Taya grinned. “And that’s not the only machination I have in store…”
Chapter Eighteen
HE WAS STANDING ON THE BALCONY, dressed in a white silk suit that seemed to ill-fit him. She walked out beside him and placed a hand upon his shoulder, and he turned to her with a smile.
“How did ya find me here?”
“I told you once that you are me; or maybe I only told myself. I had a lot of thoughts I never shared that I should have. But never mind. I know you, and I know how badly you hate these walls. Here at least you can see the sky.”
“Aye, it is beautiful here, though I sorely miss my lady.”
“I know. You’re leaving, aren’t you. After the ceremony.”
“Aye. I can’t wait to get back to her.”
“Speaking of her, and of thoughts never shared…there’s something that I wanted to give you,” she told him. She reached down to her skirts and pulled out a small velvet bag, which she placed in his hand. He opened it, confused, and turned it upside down. A small golden ring fell into his palm.
“I don’t understand…” he admitted.
“It’s the engagement ring that I bought. For you and I. There was a time, once—it seems a lifetime ago—when I thought that someday I might use it for real.”
“But you will, someday! You should keep it.”

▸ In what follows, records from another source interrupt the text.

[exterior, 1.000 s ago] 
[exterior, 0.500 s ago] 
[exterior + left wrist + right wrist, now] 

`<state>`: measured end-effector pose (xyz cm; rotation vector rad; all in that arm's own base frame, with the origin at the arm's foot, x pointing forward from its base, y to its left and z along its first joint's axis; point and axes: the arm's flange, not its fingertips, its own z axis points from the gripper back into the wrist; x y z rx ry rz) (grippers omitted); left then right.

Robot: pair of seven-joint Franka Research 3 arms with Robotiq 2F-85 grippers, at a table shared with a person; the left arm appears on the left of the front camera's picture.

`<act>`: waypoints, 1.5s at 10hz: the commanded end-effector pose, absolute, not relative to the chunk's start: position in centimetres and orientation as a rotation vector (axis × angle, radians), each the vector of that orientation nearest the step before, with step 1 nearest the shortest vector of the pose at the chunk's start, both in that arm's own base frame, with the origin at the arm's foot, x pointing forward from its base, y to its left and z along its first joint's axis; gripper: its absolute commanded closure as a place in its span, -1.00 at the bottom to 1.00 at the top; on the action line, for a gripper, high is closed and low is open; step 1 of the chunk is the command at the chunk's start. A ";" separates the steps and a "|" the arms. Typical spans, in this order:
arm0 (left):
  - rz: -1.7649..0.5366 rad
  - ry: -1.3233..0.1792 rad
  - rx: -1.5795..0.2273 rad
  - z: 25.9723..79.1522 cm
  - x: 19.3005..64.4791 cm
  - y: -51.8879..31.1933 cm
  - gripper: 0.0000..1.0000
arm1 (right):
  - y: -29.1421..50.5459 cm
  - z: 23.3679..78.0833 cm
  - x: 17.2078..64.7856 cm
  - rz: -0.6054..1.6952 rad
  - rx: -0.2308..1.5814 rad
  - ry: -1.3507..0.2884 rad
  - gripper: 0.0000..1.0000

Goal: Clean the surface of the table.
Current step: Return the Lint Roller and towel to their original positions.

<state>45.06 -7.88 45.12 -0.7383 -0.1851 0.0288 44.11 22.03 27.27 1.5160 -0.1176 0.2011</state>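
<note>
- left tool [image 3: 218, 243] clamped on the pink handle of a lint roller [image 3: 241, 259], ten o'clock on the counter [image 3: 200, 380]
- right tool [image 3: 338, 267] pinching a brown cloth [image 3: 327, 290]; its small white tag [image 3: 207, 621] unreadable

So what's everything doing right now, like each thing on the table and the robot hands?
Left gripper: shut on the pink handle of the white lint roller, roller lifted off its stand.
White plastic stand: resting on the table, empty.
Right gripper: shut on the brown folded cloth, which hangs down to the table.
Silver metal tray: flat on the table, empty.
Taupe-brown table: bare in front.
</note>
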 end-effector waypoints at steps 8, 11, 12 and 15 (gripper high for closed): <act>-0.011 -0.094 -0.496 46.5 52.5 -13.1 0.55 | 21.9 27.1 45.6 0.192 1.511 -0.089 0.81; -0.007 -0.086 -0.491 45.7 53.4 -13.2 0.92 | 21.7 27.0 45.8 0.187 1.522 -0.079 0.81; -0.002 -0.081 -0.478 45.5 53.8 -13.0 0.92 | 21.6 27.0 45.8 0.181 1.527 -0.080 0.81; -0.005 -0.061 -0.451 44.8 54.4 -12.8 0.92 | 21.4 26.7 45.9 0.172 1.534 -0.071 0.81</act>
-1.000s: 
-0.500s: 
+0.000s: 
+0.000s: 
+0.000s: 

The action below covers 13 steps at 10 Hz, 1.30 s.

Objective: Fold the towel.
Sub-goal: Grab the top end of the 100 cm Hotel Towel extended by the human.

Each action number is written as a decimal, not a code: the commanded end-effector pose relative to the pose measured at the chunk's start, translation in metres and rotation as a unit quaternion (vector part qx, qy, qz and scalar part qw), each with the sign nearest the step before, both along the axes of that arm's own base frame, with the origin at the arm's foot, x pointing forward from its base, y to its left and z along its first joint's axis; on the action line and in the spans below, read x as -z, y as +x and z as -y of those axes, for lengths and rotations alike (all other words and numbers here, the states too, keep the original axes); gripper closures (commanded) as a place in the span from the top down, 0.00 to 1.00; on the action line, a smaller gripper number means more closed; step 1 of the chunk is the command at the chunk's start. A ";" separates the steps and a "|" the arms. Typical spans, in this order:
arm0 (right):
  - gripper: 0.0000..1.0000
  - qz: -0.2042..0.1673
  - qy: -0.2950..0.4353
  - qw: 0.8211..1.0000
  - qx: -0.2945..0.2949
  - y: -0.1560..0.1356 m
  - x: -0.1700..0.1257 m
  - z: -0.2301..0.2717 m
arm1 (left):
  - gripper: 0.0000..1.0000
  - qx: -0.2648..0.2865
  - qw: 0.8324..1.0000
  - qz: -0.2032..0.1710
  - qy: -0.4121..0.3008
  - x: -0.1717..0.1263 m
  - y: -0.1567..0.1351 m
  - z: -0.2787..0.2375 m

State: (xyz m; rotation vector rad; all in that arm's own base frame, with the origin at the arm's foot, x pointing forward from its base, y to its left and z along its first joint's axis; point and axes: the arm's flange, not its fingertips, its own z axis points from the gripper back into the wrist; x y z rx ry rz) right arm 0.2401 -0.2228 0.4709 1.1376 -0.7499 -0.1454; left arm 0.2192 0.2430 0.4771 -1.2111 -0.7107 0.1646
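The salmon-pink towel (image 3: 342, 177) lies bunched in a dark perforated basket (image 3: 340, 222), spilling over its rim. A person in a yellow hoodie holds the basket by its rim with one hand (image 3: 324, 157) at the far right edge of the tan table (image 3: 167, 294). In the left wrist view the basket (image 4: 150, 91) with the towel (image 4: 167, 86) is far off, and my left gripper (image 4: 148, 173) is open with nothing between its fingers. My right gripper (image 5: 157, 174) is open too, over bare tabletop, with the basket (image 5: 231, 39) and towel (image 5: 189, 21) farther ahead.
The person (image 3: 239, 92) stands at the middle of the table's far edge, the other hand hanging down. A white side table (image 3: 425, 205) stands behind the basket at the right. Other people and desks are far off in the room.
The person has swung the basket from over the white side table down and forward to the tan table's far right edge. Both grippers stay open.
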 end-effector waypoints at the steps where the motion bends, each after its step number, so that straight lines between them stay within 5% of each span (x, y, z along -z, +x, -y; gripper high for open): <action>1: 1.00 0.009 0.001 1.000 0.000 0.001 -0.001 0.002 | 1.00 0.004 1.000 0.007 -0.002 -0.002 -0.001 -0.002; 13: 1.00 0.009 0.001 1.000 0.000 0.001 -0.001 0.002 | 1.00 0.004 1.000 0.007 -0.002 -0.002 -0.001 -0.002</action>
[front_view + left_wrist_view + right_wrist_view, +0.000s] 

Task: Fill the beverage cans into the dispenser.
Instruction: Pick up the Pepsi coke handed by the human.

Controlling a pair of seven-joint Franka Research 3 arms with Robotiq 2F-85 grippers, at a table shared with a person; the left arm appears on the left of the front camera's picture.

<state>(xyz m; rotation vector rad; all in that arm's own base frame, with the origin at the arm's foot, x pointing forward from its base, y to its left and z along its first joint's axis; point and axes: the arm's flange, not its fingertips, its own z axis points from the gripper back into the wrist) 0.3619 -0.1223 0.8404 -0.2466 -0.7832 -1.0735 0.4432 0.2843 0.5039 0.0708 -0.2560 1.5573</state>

She laughed softly, and shook her head. “No. I meant, I thought that I would use it for you and me. That someday our marriage might be real. It to
ok me a long time to understand that you were married already. The sea has her claws in you, and you will never leave her.”
“Taya, if I ever hurt ya—”
“I caused myself a lot of hurt, with a lot of silliness. But I think we’re better for it. I’m glad we met, glad we’re friends now. I want you to do something for me, all right?”
“What’s that?”
“Throw this ring into the sea.”
“But, Taya, it’s worth a fortune!”
She tsked and waved a hand, dismissing it. “If I sold it, it would be like selling our past. I don’t want to do that. We’ll always be friends, won’t we? You’ll never be too busy to stop off on shore leave and visit a poor seamstress.” She smiled softly, and he grinned.
“Never. I owe you my life, Taya, a thousand times and again. And my freedom, too.”
“Never mind that. Who’s keeping score?”
“You are,” he said with a laugh, wrapping an arm around her waist.
“Am I? I’d forgotten,” she said, leaning her head against his shoulder.
They stayed there like that, silent and comfortable, and watched the sun set.
It was a month since the usurping king had fallen, and King David had taken his place as the rightful ruler of Sephria. He had been acknowledged under oath by the king’s steward, and the whole kingdom had arrived to witness the coronation. But that was only the beginning of Taya’s plan. She had also arranged a marriage.
That had been a more delicate exercise. She had gone to visit David in the large bedroom that was part sickroom and part war room. The revolution, though swift in the capital, was hardly over. There were still a few barons who were fighting, and another few who had decided to use the chaos as an excuse to take up arms against dukes who had wronged them over the last twenty years. David was a busy man, and Taya was a nobody, and a foreign nobody to boot. But Jeremy got her an audience, and she asked Elise to be there. The woman was doubly confused since she had never really met Taya, but reluctantly agreed.